Where / = 7,2, ..., G MMSE-BLE second group formula twenty-seventh equation. ’

·)μλ«£ = (Α(, Α(?0 + σ21 w ) =W(i)M(i) + 1-1,2,...,0 f The temperature of the first group of the twenty-seventh equation The estimator (Wiener estimator) / = /乂...the knife will follow the twenty-eighth square

Wf=k + CT;^f A^T1 ) The twenty-eighth equation b is a unit matrix of size NxN, where N is the number of symbols in each data field of each burst.

A group BLE of the ZF-BLE The twenty-sixth equation BLE matrix is determined according to the first stage, and the transfer system matrix A(g" of the first group can be determined. A(g" is similar to the total transfer System matrix a, except that it only contains symbolic responses corresponding to bursts in the first group. In the first phase, the input sequence of group 1 can be given by the total received sequence as in the twenty-ninth The equation x(^ = r ^ ,, the ninth equation can be implemented to remove the ISI, MAI, and the near-far effect in the first group. Heavy user BLE (ZF-BLE or MMSE-BLE). In step 54, 'can take the soft decision of group 1 according to the thirtieth equation 17 (1) g, S〇ft strategy code d Λ d ω gfSqft :M? )j where JVi^), /= / 7 广++, "., G, which can be M£W or, rl). A continuous constant value estimator of the thirty-th equation, which is representative of group twist Φ 4 horse information sequence, and the code is transmitted by the first force of the first 。 ^. In step 56, can be based on the implementation of hard decision, ; = / /, hard decision 'And by: a first estimate of Yun group of the formula ^; r contribution to the p1).

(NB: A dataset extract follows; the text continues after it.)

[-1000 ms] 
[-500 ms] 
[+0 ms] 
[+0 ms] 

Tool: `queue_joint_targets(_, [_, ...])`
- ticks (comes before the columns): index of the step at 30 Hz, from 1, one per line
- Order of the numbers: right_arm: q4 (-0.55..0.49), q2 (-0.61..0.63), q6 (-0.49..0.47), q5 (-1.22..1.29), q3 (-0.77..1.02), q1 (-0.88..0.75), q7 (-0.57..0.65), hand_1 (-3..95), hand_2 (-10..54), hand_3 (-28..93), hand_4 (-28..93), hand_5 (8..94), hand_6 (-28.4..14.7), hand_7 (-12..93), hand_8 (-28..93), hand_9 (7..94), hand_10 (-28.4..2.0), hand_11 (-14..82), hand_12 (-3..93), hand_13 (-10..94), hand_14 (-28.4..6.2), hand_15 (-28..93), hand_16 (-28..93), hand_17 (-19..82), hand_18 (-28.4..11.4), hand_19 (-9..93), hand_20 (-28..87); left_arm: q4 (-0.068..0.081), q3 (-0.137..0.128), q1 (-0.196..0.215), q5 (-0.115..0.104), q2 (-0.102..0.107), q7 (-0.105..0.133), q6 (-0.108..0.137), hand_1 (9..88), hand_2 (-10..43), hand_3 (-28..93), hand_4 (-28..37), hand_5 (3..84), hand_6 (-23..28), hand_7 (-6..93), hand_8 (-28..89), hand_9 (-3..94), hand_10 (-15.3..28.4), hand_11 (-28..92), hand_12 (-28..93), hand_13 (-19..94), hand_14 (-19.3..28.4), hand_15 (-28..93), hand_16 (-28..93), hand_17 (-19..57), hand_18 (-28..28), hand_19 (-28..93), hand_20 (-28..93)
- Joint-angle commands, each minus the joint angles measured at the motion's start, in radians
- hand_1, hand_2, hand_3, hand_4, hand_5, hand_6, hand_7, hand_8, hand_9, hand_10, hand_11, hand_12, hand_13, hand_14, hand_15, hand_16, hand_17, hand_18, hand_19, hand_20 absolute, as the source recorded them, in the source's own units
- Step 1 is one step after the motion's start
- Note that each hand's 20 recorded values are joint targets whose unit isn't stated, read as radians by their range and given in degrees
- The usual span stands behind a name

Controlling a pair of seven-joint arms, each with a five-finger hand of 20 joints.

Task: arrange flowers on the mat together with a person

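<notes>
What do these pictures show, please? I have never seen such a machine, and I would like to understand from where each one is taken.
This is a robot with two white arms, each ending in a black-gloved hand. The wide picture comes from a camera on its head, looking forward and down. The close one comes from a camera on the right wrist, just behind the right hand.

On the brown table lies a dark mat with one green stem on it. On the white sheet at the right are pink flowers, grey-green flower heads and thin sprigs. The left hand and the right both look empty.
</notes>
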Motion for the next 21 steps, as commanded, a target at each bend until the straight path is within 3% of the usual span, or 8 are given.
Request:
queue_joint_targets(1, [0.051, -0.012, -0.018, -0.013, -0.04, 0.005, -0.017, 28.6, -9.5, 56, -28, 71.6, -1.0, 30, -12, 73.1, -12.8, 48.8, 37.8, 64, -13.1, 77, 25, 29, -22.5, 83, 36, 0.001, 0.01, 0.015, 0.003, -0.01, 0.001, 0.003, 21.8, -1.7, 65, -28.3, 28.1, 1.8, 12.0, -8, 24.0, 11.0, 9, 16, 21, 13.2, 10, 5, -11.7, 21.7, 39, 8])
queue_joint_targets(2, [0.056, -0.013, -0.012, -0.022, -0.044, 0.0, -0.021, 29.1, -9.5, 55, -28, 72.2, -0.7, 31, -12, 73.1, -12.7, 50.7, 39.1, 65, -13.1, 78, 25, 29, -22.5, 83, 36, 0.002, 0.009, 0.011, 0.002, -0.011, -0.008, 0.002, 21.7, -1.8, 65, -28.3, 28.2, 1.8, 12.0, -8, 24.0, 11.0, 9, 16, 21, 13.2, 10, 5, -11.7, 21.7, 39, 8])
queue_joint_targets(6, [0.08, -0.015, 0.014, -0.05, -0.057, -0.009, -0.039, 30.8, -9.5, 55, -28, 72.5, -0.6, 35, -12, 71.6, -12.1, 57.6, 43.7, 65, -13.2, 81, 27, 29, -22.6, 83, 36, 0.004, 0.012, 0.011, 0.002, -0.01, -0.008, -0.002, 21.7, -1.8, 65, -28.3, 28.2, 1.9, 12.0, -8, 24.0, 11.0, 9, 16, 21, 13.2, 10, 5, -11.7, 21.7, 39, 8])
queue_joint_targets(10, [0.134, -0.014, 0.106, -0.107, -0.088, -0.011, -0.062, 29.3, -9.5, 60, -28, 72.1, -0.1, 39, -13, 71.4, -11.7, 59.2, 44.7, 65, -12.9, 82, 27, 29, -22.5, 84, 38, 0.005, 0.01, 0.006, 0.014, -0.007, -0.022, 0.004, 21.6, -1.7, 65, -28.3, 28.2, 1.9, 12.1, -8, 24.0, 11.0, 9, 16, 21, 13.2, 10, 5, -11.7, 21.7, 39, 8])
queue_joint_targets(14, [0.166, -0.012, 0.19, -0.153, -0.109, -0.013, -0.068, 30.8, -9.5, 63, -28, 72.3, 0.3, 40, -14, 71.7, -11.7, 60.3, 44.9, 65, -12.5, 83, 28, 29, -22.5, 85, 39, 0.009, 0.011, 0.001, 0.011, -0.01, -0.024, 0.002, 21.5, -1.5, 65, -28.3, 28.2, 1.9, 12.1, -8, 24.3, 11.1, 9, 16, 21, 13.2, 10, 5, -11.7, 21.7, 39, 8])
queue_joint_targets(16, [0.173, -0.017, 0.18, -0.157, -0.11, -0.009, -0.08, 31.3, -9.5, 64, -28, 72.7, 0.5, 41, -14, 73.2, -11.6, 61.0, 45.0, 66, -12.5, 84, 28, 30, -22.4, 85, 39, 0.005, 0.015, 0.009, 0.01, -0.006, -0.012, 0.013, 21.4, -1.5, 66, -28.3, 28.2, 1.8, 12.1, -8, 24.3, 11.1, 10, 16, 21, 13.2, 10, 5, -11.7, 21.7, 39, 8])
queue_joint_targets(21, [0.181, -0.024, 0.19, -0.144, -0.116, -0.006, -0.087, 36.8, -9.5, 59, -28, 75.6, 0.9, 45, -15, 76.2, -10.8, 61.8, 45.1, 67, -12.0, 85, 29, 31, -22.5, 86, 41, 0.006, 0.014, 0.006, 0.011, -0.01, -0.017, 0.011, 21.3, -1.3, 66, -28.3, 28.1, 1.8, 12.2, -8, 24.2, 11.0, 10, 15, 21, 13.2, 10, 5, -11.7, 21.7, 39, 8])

• (U)T r; {itPf UX>P) The twenty-first equation ★ ., p = person 2,··.,Ρ, is the contribution of the first group to the sequence of 1 at the antenna p. In the second phase, the MAI can be eliminated by the sequence, and the rounding of the interference correction is obtained, which is obtained as the thirty-second equation. Sequence, [卜[[(2,1)Γ 1(2,2,...f f Ρ〇) ih - The twelfth equation ZF-BLE is in accordance with the thirty-third equation. Φ (0 (ΟΙαΟ'^ λ (0

A

(0H thirty-third equation MMSE-BLE φ〗 依照 according to the thirty-fourth equation 弋 18 1335735

• A thirty-fourth equation h is a unit matrix of size (NQ+JV-i)x(JVQ+W-J). The r/W is used for the antenna eve, and the new interference correction input sequence of 匕(10) is subtracted from the interference correction vector of the antenna first stage input sequence (receive sequence at the antenna p). In the subsequent step lead such as the nth phase, the new interference correction input sequence, such as the third, may be determined by subtracting the 前 group from the interference correction input sequence f in the previous stage. Fifteen equations.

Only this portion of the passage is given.